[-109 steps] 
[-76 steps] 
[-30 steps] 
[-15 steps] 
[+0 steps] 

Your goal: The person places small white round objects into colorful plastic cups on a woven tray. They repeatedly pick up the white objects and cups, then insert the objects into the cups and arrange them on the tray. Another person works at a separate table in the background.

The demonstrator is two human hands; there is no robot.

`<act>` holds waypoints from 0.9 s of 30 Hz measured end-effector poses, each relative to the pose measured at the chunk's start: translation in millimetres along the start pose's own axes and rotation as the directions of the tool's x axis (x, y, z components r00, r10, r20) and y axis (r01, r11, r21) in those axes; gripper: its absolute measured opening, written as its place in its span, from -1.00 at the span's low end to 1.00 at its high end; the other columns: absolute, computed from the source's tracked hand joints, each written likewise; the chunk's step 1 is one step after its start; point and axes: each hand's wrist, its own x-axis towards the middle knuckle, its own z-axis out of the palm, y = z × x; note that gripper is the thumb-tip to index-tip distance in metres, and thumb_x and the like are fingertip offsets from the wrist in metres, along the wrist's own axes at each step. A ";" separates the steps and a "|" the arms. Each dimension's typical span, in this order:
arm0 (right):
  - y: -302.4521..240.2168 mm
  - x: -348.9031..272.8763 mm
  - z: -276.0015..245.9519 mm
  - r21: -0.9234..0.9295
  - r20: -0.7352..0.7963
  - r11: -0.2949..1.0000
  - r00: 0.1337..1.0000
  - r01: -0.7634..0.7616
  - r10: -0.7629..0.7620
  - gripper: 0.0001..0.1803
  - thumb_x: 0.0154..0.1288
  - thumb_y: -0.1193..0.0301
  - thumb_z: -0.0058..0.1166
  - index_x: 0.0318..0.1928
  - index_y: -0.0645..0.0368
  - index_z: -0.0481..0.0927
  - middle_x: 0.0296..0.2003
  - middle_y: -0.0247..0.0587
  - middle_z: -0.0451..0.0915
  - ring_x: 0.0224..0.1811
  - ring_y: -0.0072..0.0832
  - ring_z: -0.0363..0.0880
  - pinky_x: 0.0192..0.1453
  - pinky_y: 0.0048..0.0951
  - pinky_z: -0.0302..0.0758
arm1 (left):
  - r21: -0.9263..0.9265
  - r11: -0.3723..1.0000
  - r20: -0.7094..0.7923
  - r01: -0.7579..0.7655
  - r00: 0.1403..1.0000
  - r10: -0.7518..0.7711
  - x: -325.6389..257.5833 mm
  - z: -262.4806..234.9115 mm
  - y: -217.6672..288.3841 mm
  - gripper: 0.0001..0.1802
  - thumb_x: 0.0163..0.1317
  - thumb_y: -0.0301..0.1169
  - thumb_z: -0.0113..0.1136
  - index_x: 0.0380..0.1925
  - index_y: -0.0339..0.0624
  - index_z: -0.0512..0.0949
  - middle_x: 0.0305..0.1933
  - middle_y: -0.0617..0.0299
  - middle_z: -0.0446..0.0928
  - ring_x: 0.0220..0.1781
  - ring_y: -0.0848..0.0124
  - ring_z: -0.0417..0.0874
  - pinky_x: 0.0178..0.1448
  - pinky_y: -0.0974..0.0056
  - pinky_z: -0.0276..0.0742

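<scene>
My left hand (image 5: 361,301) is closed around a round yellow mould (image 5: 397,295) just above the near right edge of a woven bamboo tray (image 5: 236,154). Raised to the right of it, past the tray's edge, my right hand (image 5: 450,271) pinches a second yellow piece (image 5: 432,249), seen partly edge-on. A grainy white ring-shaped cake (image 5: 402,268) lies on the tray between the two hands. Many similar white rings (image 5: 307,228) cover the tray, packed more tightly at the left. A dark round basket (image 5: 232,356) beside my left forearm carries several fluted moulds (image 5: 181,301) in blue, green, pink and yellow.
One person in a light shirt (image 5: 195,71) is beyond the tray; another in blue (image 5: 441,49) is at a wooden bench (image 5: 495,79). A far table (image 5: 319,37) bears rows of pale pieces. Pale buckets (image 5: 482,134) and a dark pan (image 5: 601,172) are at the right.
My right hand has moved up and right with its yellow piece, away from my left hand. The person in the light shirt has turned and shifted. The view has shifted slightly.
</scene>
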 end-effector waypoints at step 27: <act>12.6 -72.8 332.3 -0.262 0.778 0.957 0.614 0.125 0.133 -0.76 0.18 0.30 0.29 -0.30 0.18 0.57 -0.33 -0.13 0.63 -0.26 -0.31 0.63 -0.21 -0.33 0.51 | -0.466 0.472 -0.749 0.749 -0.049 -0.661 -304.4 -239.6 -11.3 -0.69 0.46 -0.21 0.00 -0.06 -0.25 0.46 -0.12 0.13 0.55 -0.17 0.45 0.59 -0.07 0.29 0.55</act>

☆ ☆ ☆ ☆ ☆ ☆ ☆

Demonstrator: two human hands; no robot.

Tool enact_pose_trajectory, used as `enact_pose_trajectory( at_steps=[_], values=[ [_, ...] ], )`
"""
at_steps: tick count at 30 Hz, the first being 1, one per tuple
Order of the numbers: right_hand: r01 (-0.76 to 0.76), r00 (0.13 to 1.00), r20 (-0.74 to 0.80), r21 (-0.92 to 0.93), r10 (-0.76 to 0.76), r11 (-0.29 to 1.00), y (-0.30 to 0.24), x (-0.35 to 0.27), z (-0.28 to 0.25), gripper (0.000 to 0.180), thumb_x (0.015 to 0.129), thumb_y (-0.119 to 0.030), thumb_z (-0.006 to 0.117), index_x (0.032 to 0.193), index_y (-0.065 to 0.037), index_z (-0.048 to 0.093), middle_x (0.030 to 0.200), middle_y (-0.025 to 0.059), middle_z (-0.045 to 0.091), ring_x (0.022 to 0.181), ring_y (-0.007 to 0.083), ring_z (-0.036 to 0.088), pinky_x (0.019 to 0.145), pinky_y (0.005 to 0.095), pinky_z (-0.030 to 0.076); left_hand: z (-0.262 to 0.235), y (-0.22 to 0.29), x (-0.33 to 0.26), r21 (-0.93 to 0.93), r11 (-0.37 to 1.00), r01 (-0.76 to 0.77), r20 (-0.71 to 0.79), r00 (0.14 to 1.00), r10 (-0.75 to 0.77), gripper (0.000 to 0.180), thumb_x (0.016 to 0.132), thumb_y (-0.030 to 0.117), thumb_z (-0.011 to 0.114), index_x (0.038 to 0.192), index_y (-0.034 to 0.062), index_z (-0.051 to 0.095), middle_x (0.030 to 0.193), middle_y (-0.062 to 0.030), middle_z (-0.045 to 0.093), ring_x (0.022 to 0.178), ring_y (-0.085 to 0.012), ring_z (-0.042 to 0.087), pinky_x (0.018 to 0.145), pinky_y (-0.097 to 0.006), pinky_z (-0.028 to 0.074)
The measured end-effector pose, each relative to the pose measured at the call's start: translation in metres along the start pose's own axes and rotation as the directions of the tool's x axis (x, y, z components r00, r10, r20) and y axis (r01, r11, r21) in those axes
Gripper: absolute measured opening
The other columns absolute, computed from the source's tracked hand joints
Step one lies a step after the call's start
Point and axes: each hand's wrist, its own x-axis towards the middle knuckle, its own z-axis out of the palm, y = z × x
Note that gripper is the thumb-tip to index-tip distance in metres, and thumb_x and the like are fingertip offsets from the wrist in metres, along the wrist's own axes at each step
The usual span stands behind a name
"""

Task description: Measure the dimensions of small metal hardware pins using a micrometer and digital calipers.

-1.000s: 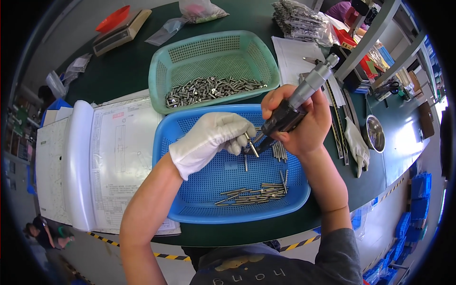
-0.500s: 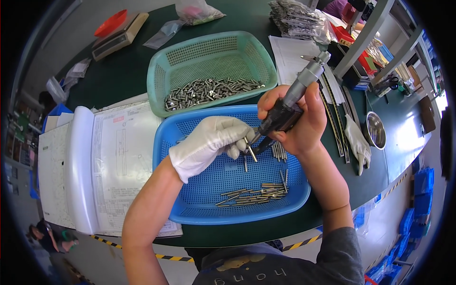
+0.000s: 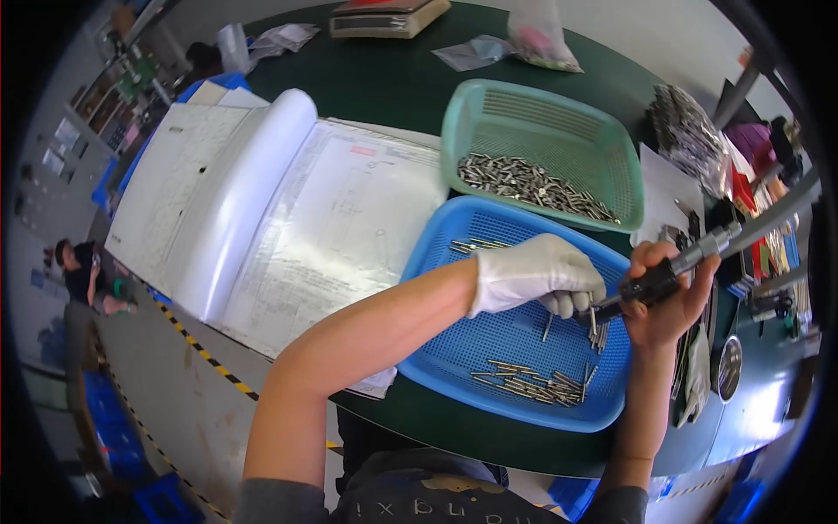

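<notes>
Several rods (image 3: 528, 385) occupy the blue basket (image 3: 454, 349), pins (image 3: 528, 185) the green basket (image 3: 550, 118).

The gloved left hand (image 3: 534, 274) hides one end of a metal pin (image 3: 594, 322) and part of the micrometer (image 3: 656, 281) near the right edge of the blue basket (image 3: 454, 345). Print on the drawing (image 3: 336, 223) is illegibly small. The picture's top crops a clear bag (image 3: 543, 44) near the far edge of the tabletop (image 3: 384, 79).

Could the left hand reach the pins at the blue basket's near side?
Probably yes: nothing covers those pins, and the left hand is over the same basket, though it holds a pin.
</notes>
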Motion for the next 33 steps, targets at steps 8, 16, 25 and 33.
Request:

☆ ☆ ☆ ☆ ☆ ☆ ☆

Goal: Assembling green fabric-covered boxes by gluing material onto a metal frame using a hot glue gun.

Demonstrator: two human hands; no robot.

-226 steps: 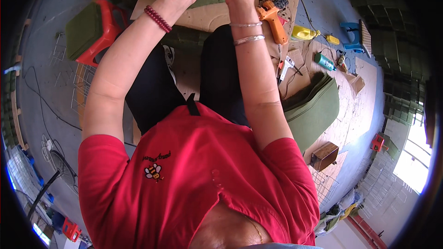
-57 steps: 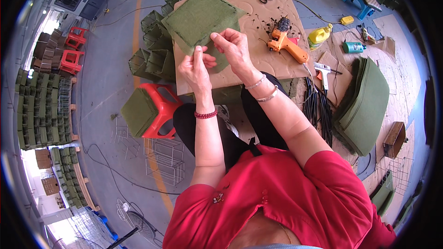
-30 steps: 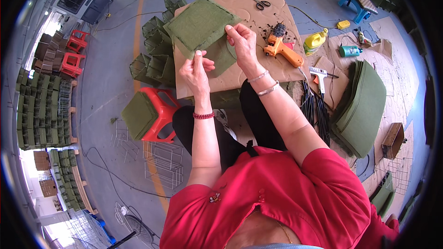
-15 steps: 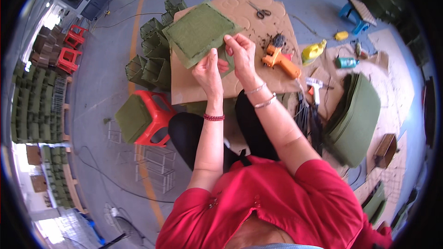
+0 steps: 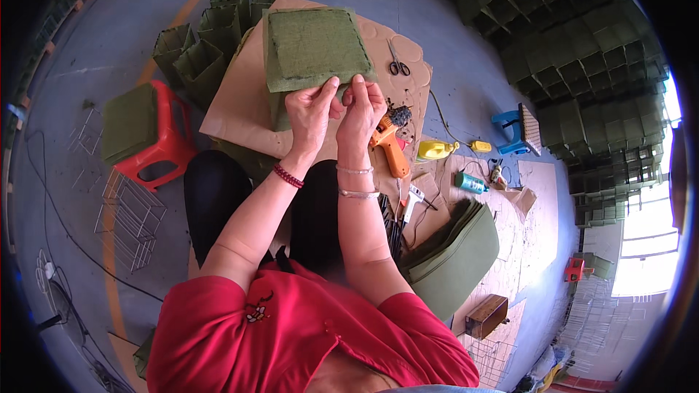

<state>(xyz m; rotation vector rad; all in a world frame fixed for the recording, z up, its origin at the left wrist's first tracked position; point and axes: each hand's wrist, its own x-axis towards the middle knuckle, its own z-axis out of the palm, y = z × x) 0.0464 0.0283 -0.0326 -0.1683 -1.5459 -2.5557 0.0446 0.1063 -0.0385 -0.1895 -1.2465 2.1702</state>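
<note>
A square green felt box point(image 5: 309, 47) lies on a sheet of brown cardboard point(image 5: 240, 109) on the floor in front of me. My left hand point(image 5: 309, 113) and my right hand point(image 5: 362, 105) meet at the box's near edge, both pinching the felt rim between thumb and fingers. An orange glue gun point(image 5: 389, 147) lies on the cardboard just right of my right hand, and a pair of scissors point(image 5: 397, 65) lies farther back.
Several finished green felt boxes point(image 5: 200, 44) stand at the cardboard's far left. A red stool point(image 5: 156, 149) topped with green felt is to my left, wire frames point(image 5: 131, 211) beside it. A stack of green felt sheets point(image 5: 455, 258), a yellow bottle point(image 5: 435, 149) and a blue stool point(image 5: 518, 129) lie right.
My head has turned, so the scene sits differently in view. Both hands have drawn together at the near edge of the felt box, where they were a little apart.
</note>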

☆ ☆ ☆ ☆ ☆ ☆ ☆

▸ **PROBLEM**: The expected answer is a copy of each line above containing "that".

▸ **TASK RESPONSE**:
`<act>` holds waypoints from 0.9 s of 30 Hz measured end-effector poses, each relative to the pose measured at the chunk's start: translation in millimetres along the start pose's own axes and rotation as the directions of the tool's x axis (x, y, z components r00, r10, r20) and y axis (r01, r11, r21) in those axes; gripper: its absolute measured opening, written as its place in its span, from -1.00 at the span's low end to 1.00 at its high end; the other columns: absolute, computed from the source's tracked hand joints, each written likewise; the chunk's step 1 is one step after its start; point and axes: each hand's wrist, its own x-axis towards the middle knuckle, its own z-axis out of the palm, y = z × x; note that gripper is the thumb-tip to index-tip distance in metres, and thumb_x and the like are fingertip offsets from the wrist in metres, along the wrist's own axes at each step. A ";" separates the steps and a "|" the arms. Each dimension's typical span, in this order:
Note that gripper is the thumb-tip to index-tip distance in metres, and thumb_x and the like are fingertip offsets from the wrist in metres, along the wrist's own axes at each step

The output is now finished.